On 1 June 2016 the Court of Justice of the EU ('CJEU') in Luxembourg delivered an important judgment in respect of how European Arrest Warrants should be handled throughout the EU.
The European Arrest Warrant ('EAW') scheme was established by Council Framework Decision 2002/584/JHA of 13 June 2002 on the European arrest warrant and the surrender procedures between Member States, as amended by Council Framework Decision 2009/299/JHA of 26 February 2009 ('the Framework Decision').
The Framework Decision was subsequently implemented by each member state in domestic legislation. The EAW was designed to replace traditional extradition arrangements and replace them with a simple system of surrender. This system of surrender is based on mutual trust and recognition of judicial decisions of fellow member states.
Under the Framework Decision Member States must execute an EAW unless one of the grounds for non-execution specified in the Framework Decision is met.
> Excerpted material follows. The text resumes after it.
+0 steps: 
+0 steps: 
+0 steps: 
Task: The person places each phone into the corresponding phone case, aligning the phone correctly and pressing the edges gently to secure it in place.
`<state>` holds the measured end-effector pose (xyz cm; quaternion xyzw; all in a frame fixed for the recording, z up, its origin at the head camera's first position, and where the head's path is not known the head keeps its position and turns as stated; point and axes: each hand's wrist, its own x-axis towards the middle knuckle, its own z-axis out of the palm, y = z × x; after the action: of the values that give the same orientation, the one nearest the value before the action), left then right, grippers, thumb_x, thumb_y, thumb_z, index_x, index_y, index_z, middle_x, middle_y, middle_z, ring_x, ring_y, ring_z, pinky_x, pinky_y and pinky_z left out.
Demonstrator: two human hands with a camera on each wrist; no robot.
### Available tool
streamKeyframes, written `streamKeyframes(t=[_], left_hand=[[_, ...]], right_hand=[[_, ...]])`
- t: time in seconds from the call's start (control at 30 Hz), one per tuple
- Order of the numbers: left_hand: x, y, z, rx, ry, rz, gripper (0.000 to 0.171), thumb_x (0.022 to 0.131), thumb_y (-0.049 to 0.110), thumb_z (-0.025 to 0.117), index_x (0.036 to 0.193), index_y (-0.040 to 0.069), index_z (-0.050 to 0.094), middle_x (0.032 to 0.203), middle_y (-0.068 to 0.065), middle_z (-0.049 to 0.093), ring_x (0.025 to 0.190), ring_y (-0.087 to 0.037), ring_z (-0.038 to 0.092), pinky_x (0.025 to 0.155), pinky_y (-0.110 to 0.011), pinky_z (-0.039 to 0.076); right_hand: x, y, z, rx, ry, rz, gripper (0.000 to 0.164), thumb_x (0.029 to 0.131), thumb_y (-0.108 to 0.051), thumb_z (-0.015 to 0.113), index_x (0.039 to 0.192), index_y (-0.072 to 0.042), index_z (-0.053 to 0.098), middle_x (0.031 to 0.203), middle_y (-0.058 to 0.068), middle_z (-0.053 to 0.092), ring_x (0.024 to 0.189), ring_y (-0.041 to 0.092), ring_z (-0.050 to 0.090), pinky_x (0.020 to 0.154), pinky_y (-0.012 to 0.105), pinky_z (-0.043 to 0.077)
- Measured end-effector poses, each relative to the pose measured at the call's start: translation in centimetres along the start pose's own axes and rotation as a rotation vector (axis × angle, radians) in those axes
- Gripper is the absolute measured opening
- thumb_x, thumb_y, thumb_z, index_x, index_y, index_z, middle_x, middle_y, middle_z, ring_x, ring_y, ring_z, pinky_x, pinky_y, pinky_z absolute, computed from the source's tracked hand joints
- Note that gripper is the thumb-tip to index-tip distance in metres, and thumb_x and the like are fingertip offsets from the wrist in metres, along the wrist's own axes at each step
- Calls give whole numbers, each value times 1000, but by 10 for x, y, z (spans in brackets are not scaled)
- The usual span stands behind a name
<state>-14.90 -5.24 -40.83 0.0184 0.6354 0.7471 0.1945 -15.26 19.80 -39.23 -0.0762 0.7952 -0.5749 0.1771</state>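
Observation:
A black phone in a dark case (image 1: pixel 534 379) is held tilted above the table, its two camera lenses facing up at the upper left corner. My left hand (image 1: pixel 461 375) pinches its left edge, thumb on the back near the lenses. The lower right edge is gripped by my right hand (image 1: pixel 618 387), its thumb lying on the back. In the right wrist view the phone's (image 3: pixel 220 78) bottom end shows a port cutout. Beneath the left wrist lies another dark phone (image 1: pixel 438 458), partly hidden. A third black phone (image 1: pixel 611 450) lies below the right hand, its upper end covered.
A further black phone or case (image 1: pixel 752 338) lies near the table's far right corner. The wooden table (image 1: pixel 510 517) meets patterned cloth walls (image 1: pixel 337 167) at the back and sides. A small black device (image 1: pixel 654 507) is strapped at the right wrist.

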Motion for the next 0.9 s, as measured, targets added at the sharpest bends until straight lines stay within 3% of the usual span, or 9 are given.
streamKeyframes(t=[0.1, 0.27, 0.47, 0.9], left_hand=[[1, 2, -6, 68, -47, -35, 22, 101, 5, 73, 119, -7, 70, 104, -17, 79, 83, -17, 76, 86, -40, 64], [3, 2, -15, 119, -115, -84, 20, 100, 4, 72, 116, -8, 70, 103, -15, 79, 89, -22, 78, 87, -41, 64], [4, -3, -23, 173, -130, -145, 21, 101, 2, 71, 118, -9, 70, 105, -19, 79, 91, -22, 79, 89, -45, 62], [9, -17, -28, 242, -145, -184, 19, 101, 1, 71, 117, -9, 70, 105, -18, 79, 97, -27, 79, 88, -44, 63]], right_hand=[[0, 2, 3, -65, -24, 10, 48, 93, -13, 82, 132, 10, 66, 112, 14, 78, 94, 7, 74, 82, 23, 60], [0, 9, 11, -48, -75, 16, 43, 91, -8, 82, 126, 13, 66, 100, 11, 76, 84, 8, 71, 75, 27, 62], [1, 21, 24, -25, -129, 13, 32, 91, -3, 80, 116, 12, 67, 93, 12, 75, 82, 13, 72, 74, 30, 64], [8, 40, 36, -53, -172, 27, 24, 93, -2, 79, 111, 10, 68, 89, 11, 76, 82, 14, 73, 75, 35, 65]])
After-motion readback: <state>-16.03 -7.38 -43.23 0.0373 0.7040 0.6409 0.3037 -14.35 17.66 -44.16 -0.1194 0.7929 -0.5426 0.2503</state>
It is designed to be a speedy system with little room to resist surrender for the individual who is subject to the EAW.
The case in question was a request for a preliminary ruling concerning the interpretation of Article 8(1)(c) of the Framework Decision.
Article8 of the Framework Decision, headed 'Content and form of the European arrest warrant', states in paragraph1 thereof as follows:
'The European arrest warrant shall contain the following information set out in accordance with the form contained in the Annex:
(c)evidence of an enforceable judgment, an arrest warrant or any other enforceable judicial decision having the same effect, coming within the scope of Articles1 and 2;
The reference was made in connection with the execution of an EAW in Romania that was issued on 23 March 2015 in Hungary against Mr Niculaie Aurel Bob-Dogi.
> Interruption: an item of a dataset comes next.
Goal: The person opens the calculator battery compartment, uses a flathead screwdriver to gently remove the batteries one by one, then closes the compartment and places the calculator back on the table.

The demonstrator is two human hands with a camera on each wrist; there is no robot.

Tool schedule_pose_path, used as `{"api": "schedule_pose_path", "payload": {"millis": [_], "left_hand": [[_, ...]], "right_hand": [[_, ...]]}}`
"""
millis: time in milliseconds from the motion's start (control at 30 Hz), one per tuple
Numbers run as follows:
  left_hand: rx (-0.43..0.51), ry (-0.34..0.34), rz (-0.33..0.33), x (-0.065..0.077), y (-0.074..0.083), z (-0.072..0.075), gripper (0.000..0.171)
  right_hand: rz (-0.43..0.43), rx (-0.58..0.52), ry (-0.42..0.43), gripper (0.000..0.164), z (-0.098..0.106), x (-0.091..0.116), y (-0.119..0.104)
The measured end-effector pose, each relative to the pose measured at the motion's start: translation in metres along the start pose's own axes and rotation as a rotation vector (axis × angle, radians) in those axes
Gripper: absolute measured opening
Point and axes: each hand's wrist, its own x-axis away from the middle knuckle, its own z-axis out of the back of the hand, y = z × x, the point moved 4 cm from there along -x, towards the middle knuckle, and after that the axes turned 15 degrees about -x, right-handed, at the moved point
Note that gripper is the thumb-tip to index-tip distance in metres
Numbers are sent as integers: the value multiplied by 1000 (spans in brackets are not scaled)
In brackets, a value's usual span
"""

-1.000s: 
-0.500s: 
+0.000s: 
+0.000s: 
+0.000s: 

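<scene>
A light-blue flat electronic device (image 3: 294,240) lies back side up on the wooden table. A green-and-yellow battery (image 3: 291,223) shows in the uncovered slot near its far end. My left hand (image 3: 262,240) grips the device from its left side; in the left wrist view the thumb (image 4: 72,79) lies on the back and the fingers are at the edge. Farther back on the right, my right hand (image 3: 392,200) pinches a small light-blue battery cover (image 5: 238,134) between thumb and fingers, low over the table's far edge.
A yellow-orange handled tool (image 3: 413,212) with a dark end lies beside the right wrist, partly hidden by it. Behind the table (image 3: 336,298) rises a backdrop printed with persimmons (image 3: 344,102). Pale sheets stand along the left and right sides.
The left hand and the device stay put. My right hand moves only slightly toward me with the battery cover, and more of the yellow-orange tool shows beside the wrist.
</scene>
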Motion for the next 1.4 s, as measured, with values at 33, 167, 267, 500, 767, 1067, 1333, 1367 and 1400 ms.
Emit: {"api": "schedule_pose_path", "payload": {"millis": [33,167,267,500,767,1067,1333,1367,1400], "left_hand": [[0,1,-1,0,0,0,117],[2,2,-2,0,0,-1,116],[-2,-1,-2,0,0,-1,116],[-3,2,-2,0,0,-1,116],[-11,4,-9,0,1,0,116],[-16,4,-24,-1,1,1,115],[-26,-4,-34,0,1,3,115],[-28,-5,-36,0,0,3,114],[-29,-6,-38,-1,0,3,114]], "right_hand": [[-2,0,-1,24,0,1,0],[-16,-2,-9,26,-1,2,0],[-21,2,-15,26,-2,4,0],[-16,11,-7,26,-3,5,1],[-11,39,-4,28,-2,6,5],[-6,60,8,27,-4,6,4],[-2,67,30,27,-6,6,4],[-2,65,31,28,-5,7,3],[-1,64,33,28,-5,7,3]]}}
The EAW was issued in connection with criminal proceedings commenced against him in respect of offences committed in Hungary in 2013, which may be classified as 'serious bodily harm'. They related to a road traffic accident on the public highway for which Mr Bob-Dogi was alleged to be responsible and which caused multiple injuries to Mr Katona, a Hungarian national, who was riding a moped when the accident occurred.
Mr Bob-Dogi was arrested pursuant to the EAW in Romania on 2 April 2015.
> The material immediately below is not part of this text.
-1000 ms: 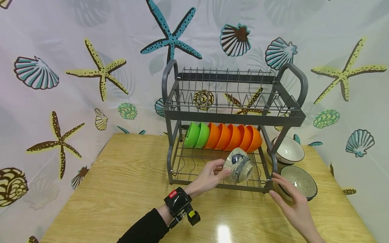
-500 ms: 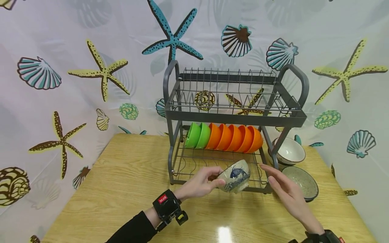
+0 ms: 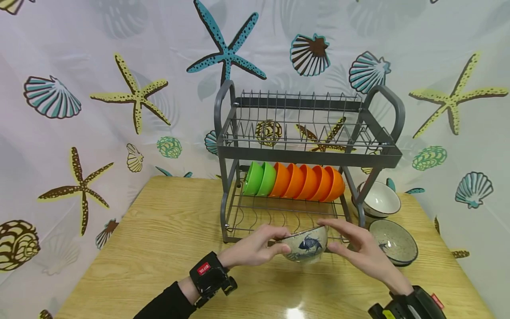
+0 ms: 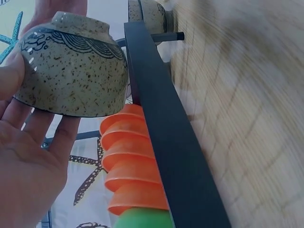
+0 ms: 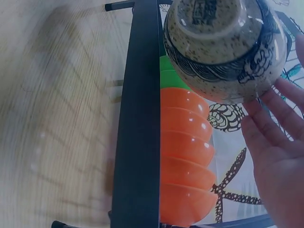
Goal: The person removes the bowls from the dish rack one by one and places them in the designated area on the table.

The executing Romanian court noted that at point (b) of the EAW at issue, headed 'Decision on which the arrest warrant is based', stated'public prosecutor's office attached to Nyíregyházi járásbíróság (District Court, Nyíregyház, Hungary), K.11884/2013/4', and point b(1) of that arrest warrant, which must be completed with the details of the arrest warrant or judicial decision of equivalent effect, stated'European arrest warrant No 1.B.256/2014/19-II, issued by the Mátészalkai járásbíróság (District Court, Mátészalka), also covering the territory of Hungary, thus constituting, at the same time, a national arrest warrant'.
In simple terms there did not appear to be any separate domestic arrest warrant for Mr Bob-Doji. The Hungarian Issuing Judicial Authority relied upon the EAW alone.
The Romanian court referred the matter to the CJEU for rulings on two questions:
'1. For the purposes of the application of Article 8(1)(c) of the Framework Decision, must the expression "evidence of ... an arrest warrant" be understood to refer to a national arrest warrant issued in accordance with the procedural rules of the issuing Member State, and therefore distinct from the European arrest warrant?
2. If the first question is answered in the affirmative, may the non-existence of a national arrest warrant constitute an implied reason for non-execution of the European arrest warrant?'
The reference came before the CJEU for hearing on 20 January 2016.
There was evidence before the court that under Hungarian law there is a simplified procedure that allowed for the issuance of an EAW without a separate domestic arrest warrant in circumstances where it could be shown that individual was already out of the country. In such cases the Hungarian Issuing Judicial Authority would simply refer on the EAW to the EAW itself and mention that the EAW is also valid on Hungarian territory.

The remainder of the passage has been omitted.